Another favorite live recording is Wynton Marsalis’ CD, Wynton Marsalis Live At The House of Tribes [Blue Note Records]. This is one of his brother’s, Delfeayo Marsalis’, best productions. Wynton’s trumpet work is exceptional, as it always is, and the accompanying musicians add to a musically enjoyable listening experience. The microphone setup captures just about every sound in the small club in New York’s East Village and adds to a live, late-night listening event that is both pleasurable and intimate. The Super 6SN7 allowed me to hear every nearby conversation as though I were in the midst of the club and did a remarkable job of capturing the room’s ambiance. I have enjoyed listening to Norwegian percussionist Terje Isungset’s Winter Songs (Icemusic) [All Ice Records] for electronic bass. I enjoyed listening to the whole recording but returned to the track, “Fading Sun,” most often for Lena Nymark’s vocals and the room shuddering and authoritative low-end. What the Super 6SN7’s capabilities are with bass is extraordinary. The same could be said of the Super 6SN7’s capabilities with the self-titled album, Blue Tofu [CD Baby], which is an interesting mix of Tim Story’s (of Wyndham Hill fame) atmospheric nuances and ambiance with Andrea Mathews’ ethereal, moody sounding vocalizations. I enjoy listening to the tracks “A Battle Between,” “Chemical Cupcake,” “Limestone,” and “Gabriel .”The Super 6SN7 sound was distinct, with a detailed and emphatic low end on this disc and what can best be described as an airy, spatial mid-range on this recording.

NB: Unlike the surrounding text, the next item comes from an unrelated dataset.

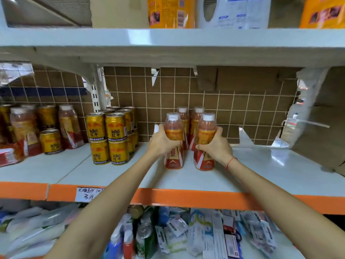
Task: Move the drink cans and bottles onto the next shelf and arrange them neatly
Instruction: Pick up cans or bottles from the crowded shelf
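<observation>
Right shelf section (pixel 261 171), white with orange edge: stacked Red Bull cans (pixel 110 137) at left, two bottles at rear. Left hand (pixel 162 143) grasps one drink bottle (pixel 173 157), right hand (pixel 214 146) another (pixel 204 161), both standing mid-shelf. Risk: tall narrow bottles may topple neighbours if nudged on release.

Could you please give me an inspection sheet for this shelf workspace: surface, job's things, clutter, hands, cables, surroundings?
Surface: white shelf with orange front edge.
Job's things: four bottles on this shelf, two held in front, two behind; stacked gold cans beside them; more cans and bottles on the neighbouring shelf.
Clutter: handwritten price tag.
Hands: left hand grips the left bottle; right hand grips the right bottle.
Cables: nothing seen.
Surroundings: tiled wall, cardboard, packets on the lower shelf.
</observation>
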A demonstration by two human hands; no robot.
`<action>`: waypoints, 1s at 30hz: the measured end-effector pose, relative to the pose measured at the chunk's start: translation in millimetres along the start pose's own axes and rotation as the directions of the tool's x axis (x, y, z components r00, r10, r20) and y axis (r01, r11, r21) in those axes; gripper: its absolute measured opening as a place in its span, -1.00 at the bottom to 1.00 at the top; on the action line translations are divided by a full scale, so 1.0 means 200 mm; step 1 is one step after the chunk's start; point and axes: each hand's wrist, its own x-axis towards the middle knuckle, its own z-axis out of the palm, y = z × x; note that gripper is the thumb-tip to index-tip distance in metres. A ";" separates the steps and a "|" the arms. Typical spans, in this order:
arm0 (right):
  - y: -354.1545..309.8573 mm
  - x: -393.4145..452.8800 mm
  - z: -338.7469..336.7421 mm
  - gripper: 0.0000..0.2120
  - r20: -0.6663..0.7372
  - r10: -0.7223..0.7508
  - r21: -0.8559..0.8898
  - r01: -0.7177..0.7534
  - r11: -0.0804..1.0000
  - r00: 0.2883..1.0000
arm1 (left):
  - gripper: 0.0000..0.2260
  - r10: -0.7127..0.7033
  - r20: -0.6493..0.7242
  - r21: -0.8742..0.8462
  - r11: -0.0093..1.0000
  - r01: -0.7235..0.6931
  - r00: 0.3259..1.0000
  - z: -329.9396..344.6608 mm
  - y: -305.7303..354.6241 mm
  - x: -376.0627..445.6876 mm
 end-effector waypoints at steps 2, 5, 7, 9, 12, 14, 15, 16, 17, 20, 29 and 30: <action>0.02 0.02 0.01 -0.19 0.000 0.008 0.020 -0.008 1.000 1.000 | -0.29 0.010 0.012 0.031 0.999 -0.010 1.000 0.02 0.00 0.02; 0.04 0.02 0.02 -0.18 0.034 -0.013 0.054 0.011 0.998 0.999 | -0.28 0.029 0.010 0.006 1.000 -0.029 1.000 0.04 -0.01 0.02; 0.05 0.02 0.01 -0.18 0.060 -0.022 0.100 0.016 0.995 0.998 | -0.28 0.042 0.004 -0.014 0.999 -0.042 0.999 0.05 -0.03 0.01; 0.07 0.02 0.00 -0.18 0.100 -0.025 0.150 0.009 0.989 0.995 | -0.27 0.043 0.019 -0.035 0.998 -0.043 0.999 0.05 -0.05 0.00; 0.10 0.01 -0.01 -0.14 0.187 -0.043 0.177 0.009 0.984 0.981 | -0.17 0.035 0.107 -0.085 0.996 -0.026 0.994 0.06 -0.08 -0.02; 0.13 -0.01 0.00 -0.13 0.240 -0.039 0.164 -0.001 0.986 0.970 | -0.05 0.025 0.216 -0.109 0.994 -0.001 0.976 0.08 -0.11 -0.04; 0.15 -0.02 0.00 -0.14 0.259 -0.037 0.152 -0.003 0.988 0.965 | 0.01 0.025 0.264 -0.102 0.995 0.002 0.964 0.08 -0.13 -0.05; 0.17 -0.02 0.01 -0.13 0.272 -0.039 0.143 0.000 0.990 0.962 | 0.04 0.026 0.293 -0.090 0.996 0.000 0.956 0.09 -0.16 -0.06; 0.19 -0.03 0.02 -0.10 0.281 -0.042 0.136 0.004 0.991 0.959 | 0.05 0.029 0.303 -0.086 0.996 -0.003 0.953 0.10 -0.18 -0.07; 0.22 -0.04 0.06 -0.06 0.276 -0.039 0.096 0.013 0.995 0.960 | -0.03 0.026 0.287 -0.105 0.994 0.005 0.957 0.11 -0.21 -0.07; 0.21 0.02 0.11 -0.02 0.276 -0.006 0.048 -0.008 0.999 0.961 | -0.18 0.022 0.308 -0.115 0.993 0.015 0.951 0.13 -0.20 -0.01; 0.21 0.03 0.12 -0.02 0.263 -0.001 0.037 -0.009 0.999 0.965 | -0.20 0.016 0.307 -0.120 0.993 0.022 0.952 0.13 -0.20 0.00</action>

It’s different to describe, especially with electronica, but that’s how I would interpret it.
A Few More Thoughts
All my time with the Super 6SN7 was an absolute joy. It gave me no problems and performed as expected. It sounded as good with my Bully Sound Company solid-state Class-A mono-amps as with my VAC Signature 200 iQ amps used in a single stereo amp or with both amps set as mono-amps. The Super 6SN7 performed to the level of the more expensive amplifiers. One thing of note was that the Super 6SN7 is very revealing of system change. I could readily hear differences when I changed power cords and interconnect cables or changed to different types of shelves in my equipment stands and when I changed power conditioners. My favorite interconnect and power cord combinations were with the Dynamic Design interconnect and AnnaLyric power cords, but all of the cabling I used sounded good. I did not have another preamp on hand to compare the Super 6SN7 to, other than my highly regarded VAC Renaissance Mk V. I’m a big Convergent Audio fan and always seem to miss out on obtaining one when I’m positioned to get a preamp. But ever since I obtained my VAC preamp, other preamps are just something I never think about anymore. It certainly checks off all the boxes. During the review period with the Super 6SN7, several times, I questioned if the VAC was getting a little long in the tooth because of some sonic differences in performance. The VAC and the Super 6SN7 had superb imaging and staging, but I felt the Super 6SN7 excelled in detail retrieval, low-end punch, and authority. I felt the VAC had a slightly more “you are there” type of quality, especially on piano, but I felt that the Super 6SN7 did a better job of replicating hall sounds on some orchestral selections, like with Franz Schubert’s Unfinished Symphony. None of these differences were dramatic, and the way the Super 6SN7 compared to the VAC, at half the cost, is what led me to try to ask/remind myself of its price continually. Its tube complements are two 6SN7s, a 5U4GB tube rectifier, and two OD3 tube regulators; it sounds magical. As a treat, Aric Kimball also sent me two sets of 6SN7 tubes to try out on his preamp. When considering the Super 6SN7’s sonic performance at its price point, its sonic strengths, the enthusiasm that pals shared over several listening sessions, and having Aric Kimball standing by his offerings and helpful tube advice, I can give a “most highly recommend” designation to the Aric Audio Super 6SN7 Linestage.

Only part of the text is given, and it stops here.